*Exercise directions*
The answer must be an exact reproduction of the lines from the start of the records below through the line containing "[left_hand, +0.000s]", and nothing more.

(Stored data entries)
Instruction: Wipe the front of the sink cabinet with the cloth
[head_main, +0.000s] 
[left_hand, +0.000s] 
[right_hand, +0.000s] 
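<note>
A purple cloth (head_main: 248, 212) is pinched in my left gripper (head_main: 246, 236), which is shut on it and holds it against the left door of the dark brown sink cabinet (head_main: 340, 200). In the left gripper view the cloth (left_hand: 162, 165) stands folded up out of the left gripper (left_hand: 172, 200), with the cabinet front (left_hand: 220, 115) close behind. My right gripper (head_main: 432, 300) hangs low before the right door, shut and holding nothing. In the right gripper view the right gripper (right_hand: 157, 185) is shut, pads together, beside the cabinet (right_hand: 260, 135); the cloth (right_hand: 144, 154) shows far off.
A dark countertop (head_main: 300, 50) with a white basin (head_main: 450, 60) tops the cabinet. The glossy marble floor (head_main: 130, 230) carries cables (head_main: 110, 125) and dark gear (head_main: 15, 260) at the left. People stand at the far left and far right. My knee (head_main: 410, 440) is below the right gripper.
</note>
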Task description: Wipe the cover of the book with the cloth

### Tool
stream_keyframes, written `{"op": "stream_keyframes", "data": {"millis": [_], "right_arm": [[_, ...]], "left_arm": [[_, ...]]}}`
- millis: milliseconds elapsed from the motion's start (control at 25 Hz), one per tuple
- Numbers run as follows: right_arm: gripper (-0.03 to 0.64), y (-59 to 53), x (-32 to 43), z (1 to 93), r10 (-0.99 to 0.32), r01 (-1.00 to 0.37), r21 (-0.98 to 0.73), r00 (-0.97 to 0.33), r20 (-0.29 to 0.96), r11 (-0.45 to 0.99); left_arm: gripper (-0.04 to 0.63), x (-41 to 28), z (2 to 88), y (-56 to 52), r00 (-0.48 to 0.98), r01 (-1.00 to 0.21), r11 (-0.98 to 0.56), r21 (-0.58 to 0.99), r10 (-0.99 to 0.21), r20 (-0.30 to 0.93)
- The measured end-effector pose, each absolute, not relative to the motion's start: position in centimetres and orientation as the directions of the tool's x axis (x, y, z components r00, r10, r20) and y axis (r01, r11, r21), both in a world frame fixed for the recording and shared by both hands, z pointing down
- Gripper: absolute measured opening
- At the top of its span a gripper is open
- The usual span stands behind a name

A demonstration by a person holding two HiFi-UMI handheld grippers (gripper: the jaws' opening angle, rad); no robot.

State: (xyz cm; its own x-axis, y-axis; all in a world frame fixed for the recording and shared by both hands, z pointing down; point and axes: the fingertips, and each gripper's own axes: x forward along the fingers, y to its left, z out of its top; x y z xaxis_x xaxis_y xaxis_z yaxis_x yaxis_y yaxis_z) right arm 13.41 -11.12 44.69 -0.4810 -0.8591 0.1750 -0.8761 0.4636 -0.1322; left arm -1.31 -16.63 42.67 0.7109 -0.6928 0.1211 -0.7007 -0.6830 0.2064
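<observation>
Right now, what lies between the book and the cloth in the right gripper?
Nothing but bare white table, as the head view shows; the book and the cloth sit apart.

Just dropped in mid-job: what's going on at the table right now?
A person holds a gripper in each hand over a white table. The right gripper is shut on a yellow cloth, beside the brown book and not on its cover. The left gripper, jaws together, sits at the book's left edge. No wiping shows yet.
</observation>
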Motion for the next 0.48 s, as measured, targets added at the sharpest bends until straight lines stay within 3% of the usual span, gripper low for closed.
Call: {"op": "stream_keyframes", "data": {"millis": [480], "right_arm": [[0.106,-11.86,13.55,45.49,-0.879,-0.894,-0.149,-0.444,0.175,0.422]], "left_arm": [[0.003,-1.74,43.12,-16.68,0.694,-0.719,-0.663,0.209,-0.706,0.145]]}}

*Task response*
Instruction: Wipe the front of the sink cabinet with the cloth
[head_main, +0.000s] 
[left_hand, +0.000s] 

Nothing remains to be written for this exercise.